■ **Data for processing**:
★ ★ ★ ★ ★

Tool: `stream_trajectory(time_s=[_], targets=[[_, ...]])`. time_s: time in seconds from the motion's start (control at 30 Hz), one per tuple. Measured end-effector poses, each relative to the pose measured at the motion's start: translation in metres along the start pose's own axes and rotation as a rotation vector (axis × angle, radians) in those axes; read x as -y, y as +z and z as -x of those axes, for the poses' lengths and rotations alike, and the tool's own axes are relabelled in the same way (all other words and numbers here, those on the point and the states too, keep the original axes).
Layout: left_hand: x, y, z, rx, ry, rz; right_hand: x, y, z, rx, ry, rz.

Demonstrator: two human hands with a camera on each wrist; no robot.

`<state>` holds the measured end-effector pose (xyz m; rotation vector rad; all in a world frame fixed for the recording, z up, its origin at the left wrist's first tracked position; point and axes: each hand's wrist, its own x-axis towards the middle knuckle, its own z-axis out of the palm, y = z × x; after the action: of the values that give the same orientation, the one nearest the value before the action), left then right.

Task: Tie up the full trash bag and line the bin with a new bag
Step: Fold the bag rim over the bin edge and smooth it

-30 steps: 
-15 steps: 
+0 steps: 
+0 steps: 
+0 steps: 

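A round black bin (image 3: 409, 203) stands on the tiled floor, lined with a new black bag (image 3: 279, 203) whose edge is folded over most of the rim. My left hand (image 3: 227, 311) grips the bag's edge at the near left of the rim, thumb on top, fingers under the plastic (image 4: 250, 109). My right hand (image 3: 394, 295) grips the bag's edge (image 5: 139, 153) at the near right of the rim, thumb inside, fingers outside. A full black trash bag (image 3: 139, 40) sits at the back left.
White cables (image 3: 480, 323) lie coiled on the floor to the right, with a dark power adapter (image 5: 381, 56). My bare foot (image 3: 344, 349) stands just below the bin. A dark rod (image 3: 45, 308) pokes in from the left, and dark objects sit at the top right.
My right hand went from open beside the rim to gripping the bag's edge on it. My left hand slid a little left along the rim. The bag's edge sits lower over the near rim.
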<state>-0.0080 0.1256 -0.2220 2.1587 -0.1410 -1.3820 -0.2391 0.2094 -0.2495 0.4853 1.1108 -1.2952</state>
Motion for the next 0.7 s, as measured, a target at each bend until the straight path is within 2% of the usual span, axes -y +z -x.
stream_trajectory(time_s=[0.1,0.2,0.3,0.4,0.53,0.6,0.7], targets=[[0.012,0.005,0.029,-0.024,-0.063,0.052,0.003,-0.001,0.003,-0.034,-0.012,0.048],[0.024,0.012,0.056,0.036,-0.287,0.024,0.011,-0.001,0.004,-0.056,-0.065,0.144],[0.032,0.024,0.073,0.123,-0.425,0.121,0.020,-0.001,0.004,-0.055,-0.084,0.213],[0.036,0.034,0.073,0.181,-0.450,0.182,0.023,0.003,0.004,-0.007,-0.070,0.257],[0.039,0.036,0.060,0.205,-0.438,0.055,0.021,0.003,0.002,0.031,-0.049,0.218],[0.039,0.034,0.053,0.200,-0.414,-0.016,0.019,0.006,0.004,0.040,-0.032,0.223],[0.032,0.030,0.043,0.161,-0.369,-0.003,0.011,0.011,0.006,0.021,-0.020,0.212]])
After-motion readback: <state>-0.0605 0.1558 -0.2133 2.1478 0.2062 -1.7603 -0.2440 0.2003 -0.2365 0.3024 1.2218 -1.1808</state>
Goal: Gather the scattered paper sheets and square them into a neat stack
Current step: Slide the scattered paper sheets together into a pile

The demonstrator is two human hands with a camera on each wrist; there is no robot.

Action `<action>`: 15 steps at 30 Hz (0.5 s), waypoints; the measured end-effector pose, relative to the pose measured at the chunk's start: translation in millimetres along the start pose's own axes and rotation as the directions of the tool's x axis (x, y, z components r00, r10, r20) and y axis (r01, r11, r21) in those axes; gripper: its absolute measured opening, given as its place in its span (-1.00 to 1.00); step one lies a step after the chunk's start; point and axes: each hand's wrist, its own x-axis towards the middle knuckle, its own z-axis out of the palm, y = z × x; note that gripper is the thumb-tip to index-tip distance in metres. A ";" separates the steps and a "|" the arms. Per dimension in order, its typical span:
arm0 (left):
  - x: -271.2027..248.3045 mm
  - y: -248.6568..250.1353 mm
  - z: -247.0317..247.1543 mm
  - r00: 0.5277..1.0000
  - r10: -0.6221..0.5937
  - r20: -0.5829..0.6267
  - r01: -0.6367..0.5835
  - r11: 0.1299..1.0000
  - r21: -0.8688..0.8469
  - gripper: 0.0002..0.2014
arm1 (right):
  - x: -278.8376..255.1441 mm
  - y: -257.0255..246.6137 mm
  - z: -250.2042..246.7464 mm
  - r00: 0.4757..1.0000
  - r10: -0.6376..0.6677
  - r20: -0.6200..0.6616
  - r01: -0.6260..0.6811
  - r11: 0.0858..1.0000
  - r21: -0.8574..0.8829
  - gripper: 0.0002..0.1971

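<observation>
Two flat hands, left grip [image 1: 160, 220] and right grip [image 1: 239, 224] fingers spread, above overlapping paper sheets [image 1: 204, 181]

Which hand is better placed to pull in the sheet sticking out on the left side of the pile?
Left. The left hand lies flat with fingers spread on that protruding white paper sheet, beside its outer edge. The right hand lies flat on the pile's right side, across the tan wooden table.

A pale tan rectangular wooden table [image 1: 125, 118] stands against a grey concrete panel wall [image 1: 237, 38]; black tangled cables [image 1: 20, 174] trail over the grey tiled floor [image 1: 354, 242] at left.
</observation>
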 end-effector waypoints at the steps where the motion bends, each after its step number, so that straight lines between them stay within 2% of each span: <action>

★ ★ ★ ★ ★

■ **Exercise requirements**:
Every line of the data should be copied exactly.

■ **Task response**:
Tool: `stream_trajectory(time_s=[_], targets=[[_, ...]])`. time_s: time in seconds from the motion's start (control at 30 Hz), one per tuple. Measured end-effector poses, each relative to the pose measured at the motion's start: translation in metres along the start pose's own axes and rotation as a rotation vector (axis × angle, radians) in those axes; read x as -y, y as +z and z as -x of those axes, for the poses' lengths and rotations alike, and the tool's own axes are relabelled in the same way (all other words and numbers here, those on the point and the states too, keep the original axes).
Layout: left_hand: x, y, z, rx, ry, rz; right_hand: x, y, z, rx, ry, rz.

Demonstrator: two human hands with a camera on each wrist; no robot.

`<state>` holds the measured end-effector pose (xyz m; rotation vector rad; all in a world frame fixed for the recording, z up, its origin at the left wrist's first tracked position; point and axes: each hand's wrist, its own x-axis towards the middle knuckle, its own z-axis out of the palm, y = z × x; after the action: of the values that give the same orientation, the one nearest the value before the action), left then right.

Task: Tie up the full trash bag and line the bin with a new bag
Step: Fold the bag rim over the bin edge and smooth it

-30 steps: 
-15 steps: 
+0 steps: 
+0 steps: 
+0 steps: 

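A round black bin (image 3: 409, 203) stands on the tiled floor, lined with a new black bag (image 3: 279, 203) whose edge is folded over most of the rim. My left hand (image 3: 227, 311) grips the bag's edge at the near left of the rim, thumb on top, fingers under the plastic (image 4: 250, 109). My right hand (image 3: 394, 295) grips the bag's edge (image 5: 139, 153) at the near right of the rim, thumb inside, fingers outside. A full black trash bag (image 3: 139, 40) sits at the back left.
White cables (image 3: 480, 323) lie coiled on the floor to the right, with a dark power adapter (image 5: 381, 56). My bare foot (image 3: 344, 349) stands just below the bin. A dark rod (image 3: 45, 308) pokes in from the left, and dark objects sit at the top right.
My right hand went from open beside the rim to gripping the bag's edge on it. My left hand slid a little left along the rim. The bag's edge sits lower over the near rim.
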<state>-0.0080 0.1256 -0.2220 2.1587 -0.1410 -1.3820 -0.2391 0.2094 -0.2495 0.4853 1.1108 -1.2952</state>
Motion for the next 0.7 s, as measured, a target at each bend until the straight path is within 2% of the usual span, axes -y +z -x.
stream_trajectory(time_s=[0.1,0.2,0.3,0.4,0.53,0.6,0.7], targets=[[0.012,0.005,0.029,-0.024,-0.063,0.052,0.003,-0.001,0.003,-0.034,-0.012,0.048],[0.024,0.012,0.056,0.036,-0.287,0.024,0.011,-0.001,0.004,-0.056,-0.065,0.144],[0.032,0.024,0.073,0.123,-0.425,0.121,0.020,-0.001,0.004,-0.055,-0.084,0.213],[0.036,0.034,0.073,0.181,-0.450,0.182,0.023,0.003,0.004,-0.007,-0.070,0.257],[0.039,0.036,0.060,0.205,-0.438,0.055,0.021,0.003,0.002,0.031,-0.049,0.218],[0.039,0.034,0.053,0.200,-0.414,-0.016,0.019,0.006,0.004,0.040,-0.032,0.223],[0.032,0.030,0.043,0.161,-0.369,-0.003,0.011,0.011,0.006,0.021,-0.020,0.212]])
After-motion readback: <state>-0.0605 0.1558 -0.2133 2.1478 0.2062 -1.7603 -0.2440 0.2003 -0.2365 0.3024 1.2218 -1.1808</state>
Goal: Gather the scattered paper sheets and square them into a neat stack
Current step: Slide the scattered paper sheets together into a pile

The demonstrator is two human hands with a camera on each wrist; there is no robot.

Action `<action>`: 15 steps at 30 Hz (0.5 s), waypoints; the measured end-effector pose, relative to the pose measured at the chunk's start: translation in millimetres along the start pose's own axes and rotation as the directions of the tool's x axis (x, y, z components r00, r10, r20) and y axis (r01, r11, r21) in those axes; gripper: its absolute measured opening, given as its place in its span (-1.00 to 1.00); step one lies a step after the chunk's start; point and axes: each hand's wrist, its own x-axis towards the middle knuckle, its own z-axis out of the palm, y = z × x; note that gripper is the thumb-tip to index-tip distance in metres. A ";" separates the steps and a "|" the arms. Per dimension in order, its typical span:
arm0 (left):
  - x: -271.2027..248.3045 mm
  - y: -248.6568..250.1353 mm
  - z: -247.0317..247.1543 mm
  - r00: 0.5277..1.0000
  - r10: -0.6221..0.5937
  - r20: -0.5829..0.6267
  - r01: -0.6367..0.5835
  - r11: 0.1299..1.0000
  - r21: -0.8688..0.8469
  - gripper: 0.0002..0.2014
arm1 (right):
  - x: -278.8376..255.1441 mm
  - y: -257.0255..246.6137 mm
  - z: -250.2042..246.7464 mm
  - r00: 0.4757..1.0000
  - r10: -0.6376..0.6677
  - r20: -0.6200..0.6616
  - r01: -0.6260..0.6811
  - r11: 0.0858..1.0000
  - r21: -0.8574..0.8829
  - gripper: 0.0002..0.1971

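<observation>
Two flat hands, left grip [image 1: 160, 220] and right grip [image 1: 239, 224] fingers spread, above overlapping paper sheets [image 1: 204, 181]

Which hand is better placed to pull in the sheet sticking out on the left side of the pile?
Left. The left hand lies flat with fingers spread on that protruding white paper sheet, beside its outer edge. The right hand lies flat on the pile's right side, across the tan wooden table.

A pale tan rectangular wooden table [image 1: 125, 118] stands against a grey concrete panel wall [image 1: 237, 38]; black tangled cables [image 1: 20, 174] trail over the grey tiled floor [image 1: 354, 242] at left.
</observation>
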 end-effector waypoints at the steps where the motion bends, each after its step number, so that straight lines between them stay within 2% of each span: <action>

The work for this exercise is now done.